Records excerpted from a collection:
────────────────────

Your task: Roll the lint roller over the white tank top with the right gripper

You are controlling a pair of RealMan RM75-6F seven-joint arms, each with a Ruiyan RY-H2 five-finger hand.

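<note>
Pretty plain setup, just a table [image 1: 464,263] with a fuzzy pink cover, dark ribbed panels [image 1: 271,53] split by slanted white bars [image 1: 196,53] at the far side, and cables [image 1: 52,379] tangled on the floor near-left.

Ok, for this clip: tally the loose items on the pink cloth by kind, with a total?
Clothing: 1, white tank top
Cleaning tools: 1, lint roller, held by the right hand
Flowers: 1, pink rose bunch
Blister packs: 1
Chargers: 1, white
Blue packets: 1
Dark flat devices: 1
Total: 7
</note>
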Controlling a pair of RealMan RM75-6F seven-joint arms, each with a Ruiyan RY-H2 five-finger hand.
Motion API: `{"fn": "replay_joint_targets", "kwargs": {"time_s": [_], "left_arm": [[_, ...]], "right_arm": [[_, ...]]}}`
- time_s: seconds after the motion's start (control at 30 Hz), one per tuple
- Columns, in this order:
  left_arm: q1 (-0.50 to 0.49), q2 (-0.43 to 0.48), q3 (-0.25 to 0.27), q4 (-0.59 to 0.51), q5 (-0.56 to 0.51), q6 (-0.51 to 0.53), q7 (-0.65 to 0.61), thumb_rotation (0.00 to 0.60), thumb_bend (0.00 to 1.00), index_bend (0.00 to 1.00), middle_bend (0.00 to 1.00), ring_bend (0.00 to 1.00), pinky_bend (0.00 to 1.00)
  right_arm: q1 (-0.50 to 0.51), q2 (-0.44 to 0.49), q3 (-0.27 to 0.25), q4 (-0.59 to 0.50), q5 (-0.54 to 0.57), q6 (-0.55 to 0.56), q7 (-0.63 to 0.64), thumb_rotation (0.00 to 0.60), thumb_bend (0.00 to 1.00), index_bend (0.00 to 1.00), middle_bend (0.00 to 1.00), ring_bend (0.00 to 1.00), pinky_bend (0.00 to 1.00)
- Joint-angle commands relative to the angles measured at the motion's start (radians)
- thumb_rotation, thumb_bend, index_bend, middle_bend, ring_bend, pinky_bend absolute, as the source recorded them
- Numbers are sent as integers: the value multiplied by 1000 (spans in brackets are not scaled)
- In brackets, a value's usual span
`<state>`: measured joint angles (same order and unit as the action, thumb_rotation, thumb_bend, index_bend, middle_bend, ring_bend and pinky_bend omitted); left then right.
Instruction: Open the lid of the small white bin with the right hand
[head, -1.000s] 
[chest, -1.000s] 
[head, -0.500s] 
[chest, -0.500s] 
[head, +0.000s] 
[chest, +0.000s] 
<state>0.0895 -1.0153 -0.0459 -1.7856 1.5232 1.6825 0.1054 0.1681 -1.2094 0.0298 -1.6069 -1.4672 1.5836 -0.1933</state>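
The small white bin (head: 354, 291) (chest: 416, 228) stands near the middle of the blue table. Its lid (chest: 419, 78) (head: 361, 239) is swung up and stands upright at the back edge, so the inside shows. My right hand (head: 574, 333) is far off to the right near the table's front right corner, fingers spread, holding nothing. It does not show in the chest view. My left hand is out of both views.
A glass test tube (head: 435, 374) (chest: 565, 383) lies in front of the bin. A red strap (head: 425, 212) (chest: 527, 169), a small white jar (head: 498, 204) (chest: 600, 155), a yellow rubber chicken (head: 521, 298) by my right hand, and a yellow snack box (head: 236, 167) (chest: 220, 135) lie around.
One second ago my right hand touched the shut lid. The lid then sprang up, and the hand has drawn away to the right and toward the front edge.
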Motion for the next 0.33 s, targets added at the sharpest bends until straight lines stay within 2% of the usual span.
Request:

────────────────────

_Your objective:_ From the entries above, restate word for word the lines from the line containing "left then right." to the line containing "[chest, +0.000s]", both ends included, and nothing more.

_Answer space:_
`<state>`: measured joint angles (same order and unit as the action, thumb_rotation, thumb_bend, index_bend, middle_bend, ring_bend and pinky_bend omitted); left then right.
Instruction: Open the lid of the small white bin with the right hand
[head, -1.000s] 
[chest, -1.000s] 
[head, -0.500s] 
[chest, -0.500s] 
[head, +0.000s] 
[chest, +0.000s] 

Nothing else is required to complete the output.